The problem: A letter-for-letter copy of the listing is required, with no pictures in it.

Material provided:
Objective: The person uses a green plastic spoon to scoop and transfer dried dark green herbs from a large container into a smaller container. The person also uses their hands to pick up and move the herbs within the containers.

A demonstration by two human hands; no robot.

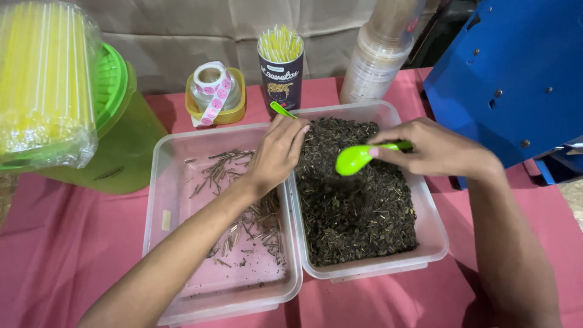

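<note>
Pinching a green spoon (355,158) bowl-down over the dark leaves (355,200), the right hand (434,149) hovers; the left hand (276,152), fingers curled, picks there, stems (243,206) kept apart.

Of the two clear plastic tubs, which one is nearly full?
The right tub, packed with dark dried leaves. The left tub holds only scattered pale stems.

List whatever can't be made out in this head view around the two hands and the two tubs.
- Left hand: fingertips and most of a second green spoon hidden behind the hand.
- Right hand: handle of the green spoon covered by its fingers.
- Tub of dark leaves: floor buried under leaves.
- Tub of stems: near corner cut off by the bottom edge.
- Stack of cups: top cropped by the upper edge.
</note>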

Solution below:
Objective: The person uses a green plastic spoon to scoop and transfer dried dark green herbs from a large container into a smaller container. The person also uses their hands to pick up and move the herbs within the containers.

A demonstration by two human hands; no robot.


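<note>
Pinching a green spoon (355,158) bowl-down over the dark leaves (355,200), the right hand (434,149) hovers; the left hand (276,152), fingers curled, picks there, stems (243,206) kept apart.

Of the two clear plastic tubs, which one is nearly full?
The right tub, packed with dark dried leaves. The left tub holds only scattered pale stems.

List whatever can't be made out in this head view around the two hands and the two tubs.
- Left hand: fingertips and most of a second green spoon hidden behind the hand.
- Right hand: handle of the green spoon covered by its fingers.
- Tub of dark leaves: floor buried under leaves.
- Tub of stems: near corner cut off by the bottom edge.
- Stack of cups: top cropped by the upper edge.
</note>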

The work on this exercise is now complete.